I am a member of two enormous organizations in various stages of crisis: The Roman Catholic Church and the American Republican Party. The former has a new, impressive leader while the latter appears to have no leader at all. While the GOP wanders the desert to consider who might deliver it once again to the Promised Land of the White House, it would be wise to consider some characteristics that have made Pope Francis so successful so early in his pontificate.
Here are six lessons Republicans can learn from Pope Francis:
Address those who disagree with you with dignity and respect. Pope Francis has spoken with and about homosexuals and atheists in ways no previous pope has. For example, by asking "who am I to judge" people with same sex attraction and by respectfully and sincerely addressing European atheists' challenging questions about the faith, Francis immediately gave these folks standing and dignified their points of view. He's on the path to real dialogue. Is this how Republicans communicate with people with whom they disagree? Not even close. Fellow Republicans thought to be insufficiently conservative are deemed "RINOs" or members of an imaginary "surrender caucus." Counterproductive primary battles may divide the party further in the coming months.
Admit mistakes and honestly endeavor to fix them. Not one year into his pontificate, Francis has already launched a reform effort of the Vatican bureaucracy. He has taken steps to crack down on child abuse and information leaks in Vatican City. There are no such reforms from within the GOP. Rather, factional leaders continue to point fingers at one another and play "gotcha" in the press. The next successful national Republican leader will confront and reform the GOP's problems: An overpriced consultant class, grossly outdated modes of voter contact, primary dynamics that divide its base and alienates regular Americans.

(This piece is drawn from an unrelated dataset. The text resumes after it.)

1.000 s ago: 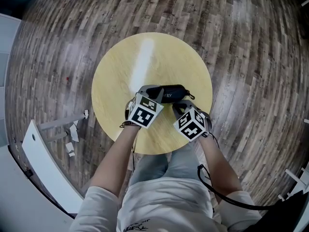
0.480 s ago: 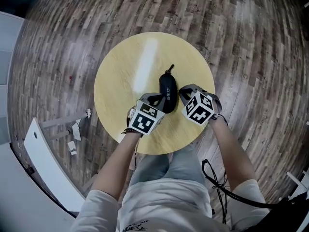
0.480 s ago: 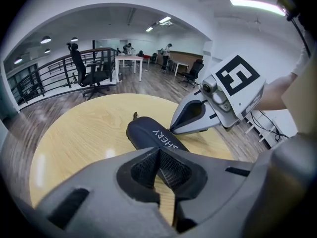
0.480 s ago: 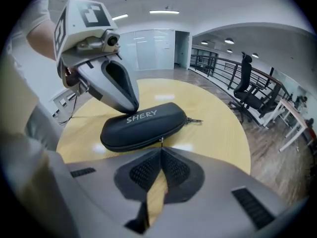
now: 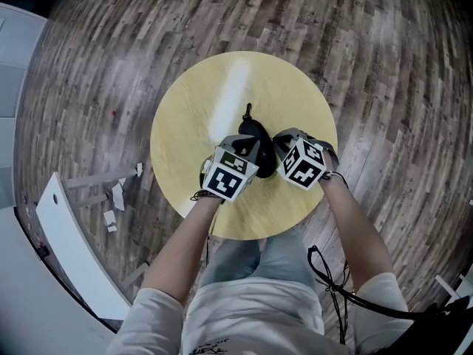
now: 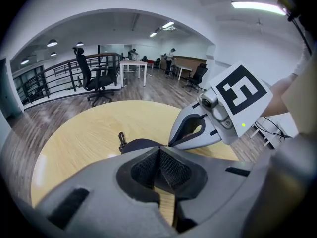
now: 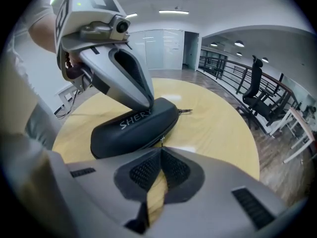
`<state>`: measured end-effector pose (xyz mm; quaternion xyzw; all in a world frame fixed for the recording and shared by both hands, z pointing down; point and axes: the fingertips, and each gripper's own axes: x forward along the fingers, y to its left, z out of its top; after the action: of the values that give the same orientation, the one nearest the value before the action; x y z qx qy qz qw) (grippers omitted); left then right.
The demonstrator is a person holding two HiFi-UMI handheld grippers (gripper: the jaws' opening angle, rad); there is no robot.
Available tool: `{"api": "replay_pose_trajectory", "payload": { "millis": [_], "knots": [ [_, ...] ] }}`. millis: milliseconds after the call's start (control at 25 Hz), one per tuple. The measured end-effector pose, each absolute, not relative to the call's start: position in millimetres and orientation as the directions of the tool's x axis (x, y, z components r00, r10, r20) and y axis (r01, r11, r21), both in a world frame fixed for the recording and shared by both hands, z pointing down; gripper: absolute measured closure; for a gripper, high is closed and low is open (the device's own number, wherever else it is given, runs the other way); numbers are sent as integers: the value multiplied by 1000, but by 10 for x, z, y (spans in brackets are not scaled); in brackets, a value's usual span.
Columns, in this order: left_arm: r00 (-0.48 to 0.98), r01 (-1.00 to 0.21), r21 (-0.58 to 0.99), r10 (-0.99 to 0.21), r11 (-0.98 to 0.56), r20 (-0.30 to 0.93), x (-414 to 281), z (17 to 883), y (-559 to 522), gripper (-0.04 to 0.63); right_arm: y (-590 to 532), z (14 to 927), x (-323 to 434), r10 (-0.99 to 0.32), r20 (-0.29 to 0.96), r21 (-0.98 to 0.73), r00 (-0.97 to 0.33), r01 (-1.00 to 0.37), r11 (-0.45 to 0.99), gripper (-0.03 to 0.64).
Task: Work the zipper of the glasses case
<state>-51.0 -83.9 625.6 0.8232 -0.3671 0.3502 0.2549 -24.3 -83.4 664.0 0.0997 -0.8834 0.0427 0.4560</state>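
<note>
A black zipped glasses case [image 5: 259, 130] lies on the round yellow table [image 5: 192, 124], its clip end [image 5: 247, 109] pointing away from me. My left gripper [image 5: 256, 147] is shut, and in the right gripper view its tips [image 7: 150, 103] rest on top of the case [image 7: 133, 128]. My right gripper [image 5: 275, 154] stands at the case's right side. Its jaws [image 7: 161, 149] are closed on the small metal zipper pull [image 7: 162, 140]. In the left gripper view the case [image 6: 138, 144] lies just past the shut jaws [image 6: 158, 149], and the right gripper [image 6: 171, 144] touches it.
The table stands on a dark wood floor [image 5: 384, 65]. A white panel [image 5: 70, 250] and scraps lie on the floor at the left. A black cable [image 5: 332, 287] hangs by my right arm. Office chairs [image 6: 94, 81] and desks stand far off.
The case has turned from lying crosswise to pointing away from me. My right gripper swung round to its right side, and both grippers have closed in on it.
</note>
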Motion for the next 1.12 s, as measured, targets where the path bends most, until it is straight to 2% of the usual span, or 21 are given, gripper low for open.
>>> {"api": "replay_pose_trajectory", "payload": {
  "millis": [520,760,1120],
  "knots": [
    [487,-766,162,-398,-622,778,-518,6299,-836,589,-373,6651,-53,-37,844,-33,-535,-121,992,617],
    [489,-767,165,-398,-620,776,-529,6319,-847,589,-4,6637,8,-13,837,-88,-547,-158,983,617],
    [495,-764,152,-419,-627,761,-536,6289,-843,589,430,6580,-320,-48,786,-193,-616,-319,928,617]
  ]
}}
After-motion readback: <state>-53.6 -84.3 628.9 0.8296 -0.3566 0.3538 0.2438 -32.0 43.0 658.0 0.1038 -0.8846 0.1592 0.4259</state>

Ditch the Popemobile! Okay, so the GOP doesn't literally have a popemobile, but it does operate in a bubble. Most Republican candidates these days spend their time preaching to the choir instead of pressing the flesh with the unconverted. As advertising budgets have increased, genuine grassroots and field operations are an afterthought in modern Republican campaigns. Some of this is of necessity; it's hard to meet enough voters personally to make an impact on the election. But it has reduced the catalogue of winning GOP strategies to a single item -- owning the ad war -- and if that fails, Republicans lose. Republicans would do well to emulate Francis, climb out of the bubble and meet the people.
Speak to and of the poor and disadvantaged constantly. Republicans are not indifferent to the poor. But average Americans are justified for presuming they are. Republicans don't talk about poverty or the poor, they talk about prosperity and hard work. Don't misunderstand; these are virtuous things to talk about on the campaign trail. But wealth and meaningful work are very far from the grasp of tens of millions of Americans. The two parties disagree strongly on how to address poverty. But Republicans aren't even in the conversation as far as the poor are concerned. Contrast this with Francis who almost never stops talking about the plight of the poor and the weak.

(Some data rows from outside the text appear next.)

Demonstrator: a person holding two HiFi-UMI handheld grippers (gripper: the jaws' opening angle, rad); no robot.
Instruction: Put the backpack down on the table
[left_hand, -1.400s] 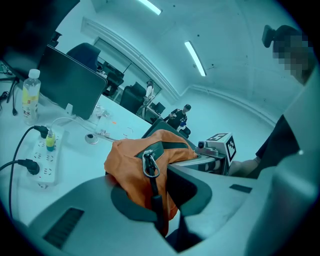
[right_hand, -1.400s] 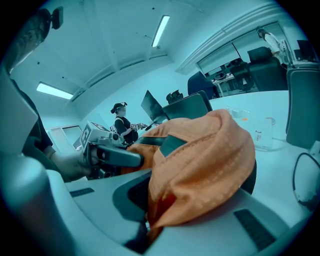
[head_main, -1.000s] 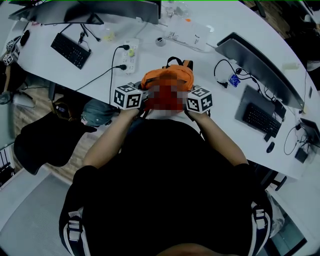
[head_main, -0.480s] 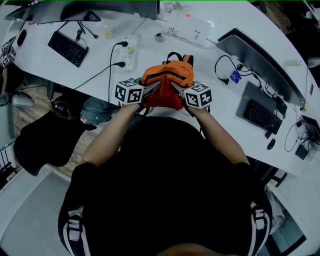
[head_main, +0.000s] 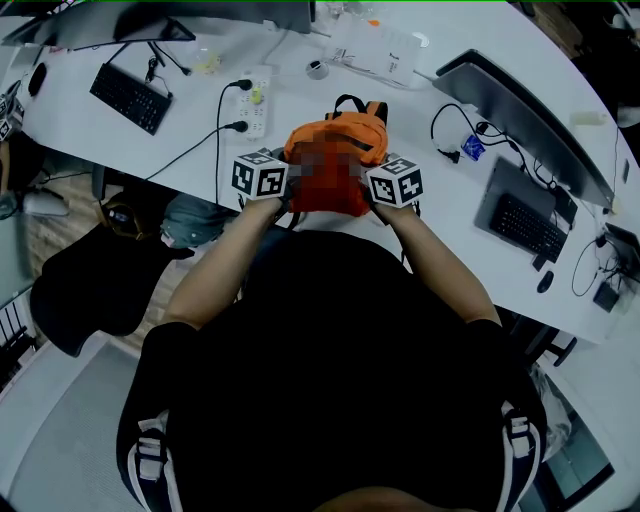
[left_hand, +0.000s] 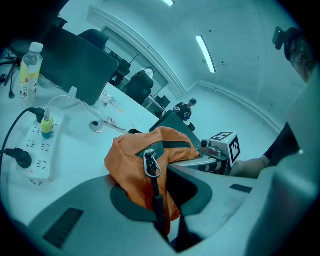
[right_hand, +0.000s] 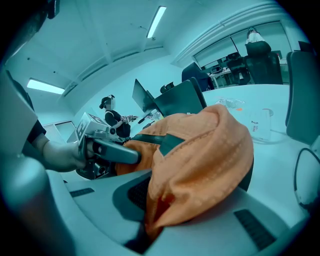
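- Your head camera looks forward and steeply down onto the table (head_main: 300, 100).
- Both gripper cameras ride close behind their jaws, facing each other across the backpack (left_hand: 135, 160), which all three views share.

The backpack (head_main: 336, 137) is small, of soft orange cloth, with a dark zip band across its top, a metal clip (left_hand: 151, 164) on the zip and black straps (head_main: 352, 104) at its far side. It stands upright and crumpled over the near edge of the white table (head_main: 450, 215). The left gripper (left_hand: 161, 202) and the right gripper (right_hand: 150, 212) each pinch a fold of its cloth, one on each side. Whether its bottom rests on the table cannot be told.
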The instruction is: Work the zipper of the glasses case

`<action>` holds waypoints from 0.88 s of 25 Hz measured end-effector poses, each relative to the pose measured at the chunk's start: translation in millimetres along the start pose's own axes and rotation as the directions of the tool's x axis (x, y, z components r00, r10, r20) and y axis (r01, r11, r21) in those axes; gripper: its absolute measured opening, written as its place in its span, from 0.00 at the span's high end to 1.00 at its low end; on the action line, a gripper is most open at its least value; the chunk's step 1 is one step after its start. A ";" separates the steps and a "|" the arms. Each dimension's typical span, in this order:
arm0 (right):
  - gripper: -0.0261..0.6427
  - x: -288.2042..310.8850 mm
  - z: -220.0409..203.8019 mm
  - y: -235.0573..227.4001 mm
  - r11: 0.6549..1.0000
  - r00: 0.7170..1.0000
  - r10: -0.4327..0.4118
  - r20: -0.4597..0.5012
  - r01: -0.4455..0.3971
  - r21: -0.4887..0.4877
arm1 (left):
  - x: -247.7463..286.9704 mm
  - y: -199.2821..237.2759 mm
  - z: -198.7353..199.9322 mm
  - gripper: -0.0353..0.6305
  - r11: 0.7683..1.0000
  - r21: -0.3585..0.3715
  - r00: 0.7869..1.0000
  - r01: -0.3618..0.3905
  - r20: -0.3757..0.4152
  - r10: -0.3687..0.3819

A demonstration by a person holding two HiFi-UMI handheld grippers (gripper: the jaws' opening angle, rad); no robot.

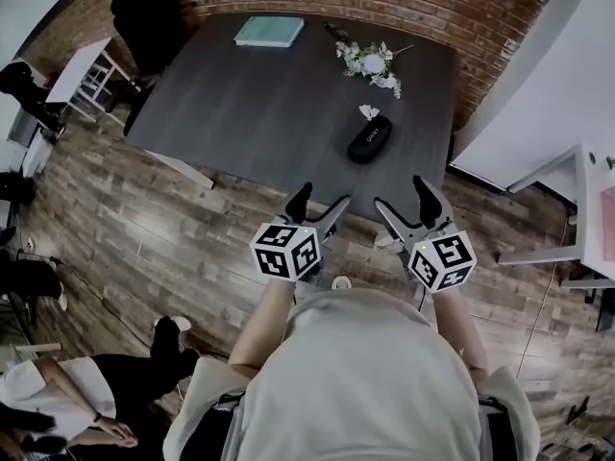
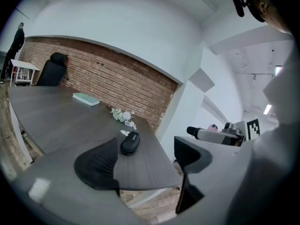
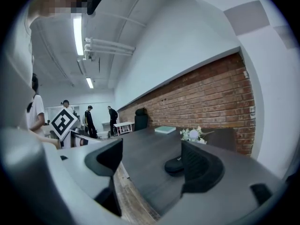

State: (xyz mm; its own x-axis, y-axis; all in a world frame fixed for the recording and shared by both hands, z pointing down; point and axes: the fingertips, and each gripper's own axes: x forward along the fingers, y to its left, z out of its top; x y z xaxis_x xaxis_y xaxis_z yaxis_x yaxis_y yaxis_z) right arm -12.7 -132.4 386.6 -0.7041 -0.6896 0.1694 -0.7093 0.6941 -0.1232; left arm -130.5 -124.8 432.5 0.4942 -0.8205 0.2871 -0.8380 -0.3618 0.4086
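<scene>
A black zippered glasses case (image 1: 369, 138) lies on the dark table (image 1: 259, 113) near its near right corner, with a small white tag at its far end. It also shows in the left gripper view as the case (image 2: 130, 142) and in the right gripper view as the case (image 3: 174, 166), partly behind the right jaw. My left gripper (image 1: 318, 208) and right gripper (image 1: 401, 206) hover side by side at the table's near edge, short of the case. Both stand open and hold nothing.
A white flower sprig (image 1: 371, 63) lies beyond the case and a teal book (image 1: 269, 32) sits at the table's far side. A black office chair (image 1: 144, 17) stands at the far left corner. A white desk (image 1: 577, 190) is to the right. People stand at the left.
</scene>
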 end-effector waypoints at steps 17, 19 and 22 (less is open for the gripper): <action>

With humility comes authority. A friend often describes the GOP as "arrogant" and says Republicans remind him of Michigan football fans. "With them it's always either 'we won' or 'we got screwed,'" he says. This from a middle class small business owner in a swing state. Republicans have no authority on issues that matter to him, as far as he is concerned. Contrast that with Pope Francis. The man has captured the world's attention for the very fact that he publicly rejects the trappings of his office and lives simply and humbly. And because of this, he speaks with an authority that even non-Catholics recognize.
Focus on what unites, not what divides. Pope Francis took a good deal of heat when he called on Catholics to stop "obsessing" about abortion and sexual issues. And yet he was absolutely right: the Catholic Church is not first and foremost a pro-life club. Its mission is to spread the Gospel of Jesus Christ's love and atoning sacrifice. The Church's "obsessions" have at times prevented it from executing its mission effectively. (The Pope did not say these issues are unimportant, but that's the subject of a different debate.) Meanwhile, Republicans are engaged in a civil war over legislative tactics that strain their relationships with the American people and with one another. Nasty, intraparty fights over minutia and personal attacks have muddled their message and diminished them in the eyes of the American people.
My illustration is imperfect. The Catholic Church is a spiritual institution out to save souls while the Republican Party is out to earn votes. But public perceptions have plagued both the Church and the GOP in remarkably similar ways and Francis' response to this crisis of perception has been truly exemplary while the GOP's is in need of course correction.